===== Material provided
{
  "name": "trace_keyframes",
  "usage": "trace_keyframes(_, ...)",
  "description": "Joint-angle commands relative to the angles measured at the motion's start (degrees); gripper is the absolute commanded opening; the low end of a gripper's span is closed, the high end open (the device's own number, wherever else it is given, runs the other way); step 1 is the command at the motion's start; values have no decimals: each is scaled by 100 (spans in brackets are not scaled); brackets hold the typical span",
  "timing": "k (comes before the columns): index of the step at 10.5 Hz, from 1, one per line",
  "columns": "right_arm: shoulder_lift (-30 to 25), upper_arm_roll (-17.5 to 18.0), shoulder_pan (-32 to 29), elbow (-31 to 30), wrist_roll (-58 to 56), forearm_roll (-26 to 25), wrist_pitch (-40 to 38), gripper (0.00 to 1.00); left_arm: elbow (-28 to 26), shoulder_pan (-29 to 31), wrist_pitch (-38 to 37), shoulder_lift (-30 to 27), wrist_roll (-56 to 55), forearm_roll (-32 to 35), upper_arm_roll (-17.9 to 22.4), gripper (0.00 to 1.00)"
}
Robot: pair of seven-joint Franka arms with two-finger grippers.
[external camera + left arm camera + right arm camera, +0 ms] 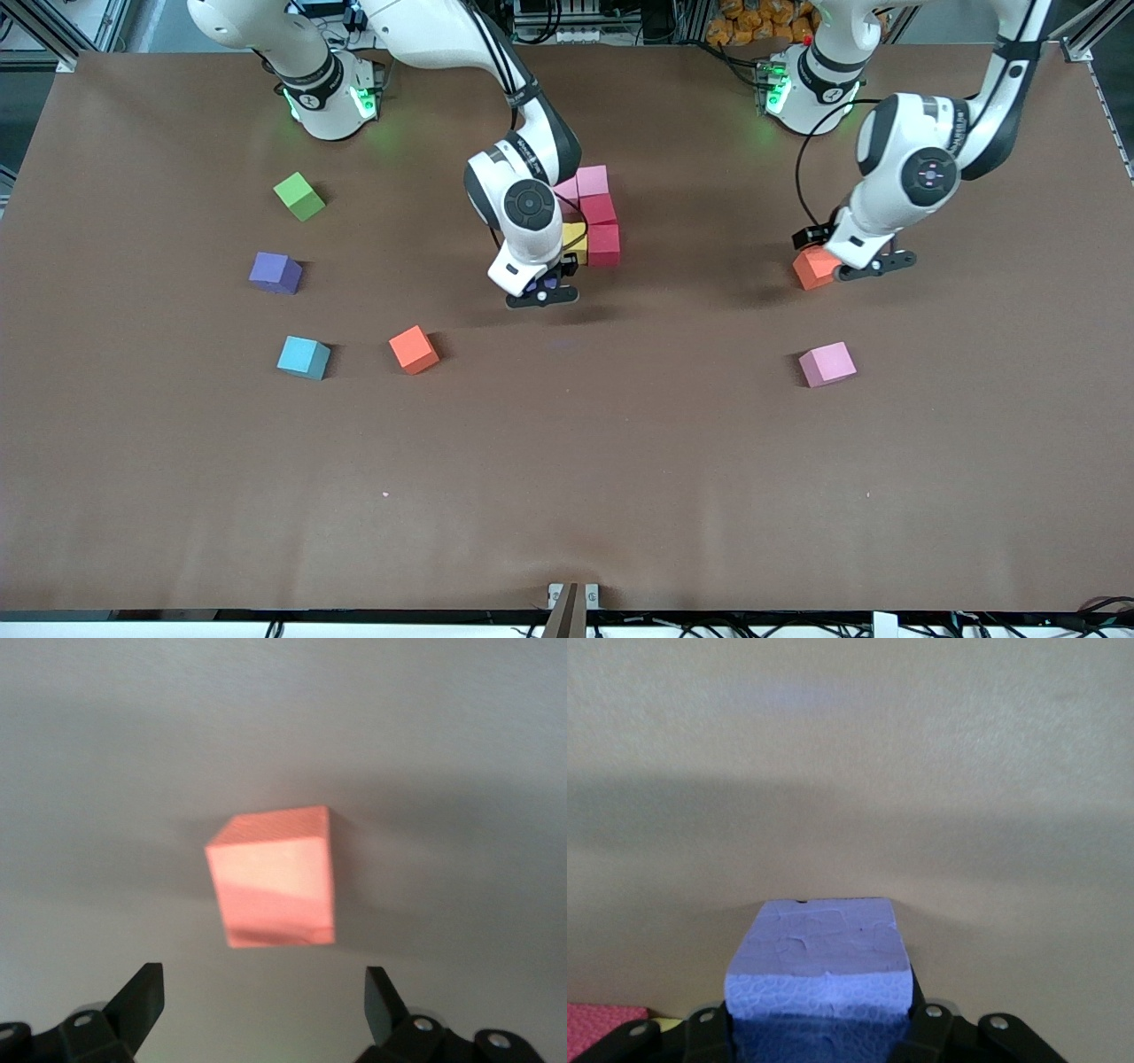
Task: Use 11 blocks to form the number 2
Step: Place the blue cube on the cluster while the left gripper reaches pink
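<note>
— Meanwhile, the right gripper (542,292) pinches a purple block (818,967) at six o'clock of the half-built number 2 (592,218)?

— Yes — the left gripper (264,1003), jaws wide, hovers over an orange block (275,877).

From my station the front view is evenly bright, light coming from above — each cube throws a short soft shadow on the brown table (567,461). Green lamps glow on both arm bases. In the left wrist view the orange cube (275,877) is blurred and washed pale. The right wrist view is sharper — a wide shadow band crosses it.
</note>
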Motion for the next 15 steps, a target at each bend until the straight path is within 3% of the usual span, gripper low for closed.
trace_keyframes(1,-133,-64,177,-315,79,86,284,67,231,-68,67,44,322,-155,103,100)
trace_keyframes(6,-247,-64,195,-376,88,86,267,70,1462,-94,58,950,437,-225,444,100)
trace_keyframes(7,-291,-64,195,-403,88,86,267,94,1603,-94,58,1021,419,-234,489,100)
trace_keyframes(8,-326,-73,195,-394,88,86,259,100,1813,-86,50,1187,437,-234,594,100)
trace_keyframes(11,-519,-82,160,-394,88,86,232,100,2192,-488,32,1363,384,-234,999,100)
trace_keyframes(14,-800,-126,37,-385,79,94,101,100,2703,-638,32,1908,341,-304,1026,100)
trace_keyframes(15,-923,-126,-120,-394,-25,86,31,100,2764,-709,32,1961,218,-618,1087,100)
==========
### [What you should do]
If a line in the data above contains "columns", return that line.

### [Task output]
  "timing": "k (comes before the columns): index of the step at 10.5 Hz, from 1, one per line",
  "columns": "right_arm: shoulder_lift (-30 to 25), upper_arm_roll (-17.5 to 18.0), shoulder_pan (-32 to 29), elbow (-31 to 30), wrist_roll (-58 to 56), forearm_roll (-26 to 25), wrist_pitch (-40 to 38), gripper (0.00 to 1.00); left_arm: elbow (-28 to 26), shoulder_pan (-29 to 31), wrist_pitch (-38 to 37), shoulder_lift (-30 to 27), wrist_roll (-56 to 55), forearm_roll (-32 to 35), upper_arm_roll (-17.9 to 22.4), gripper (0.00 to 1.00)"

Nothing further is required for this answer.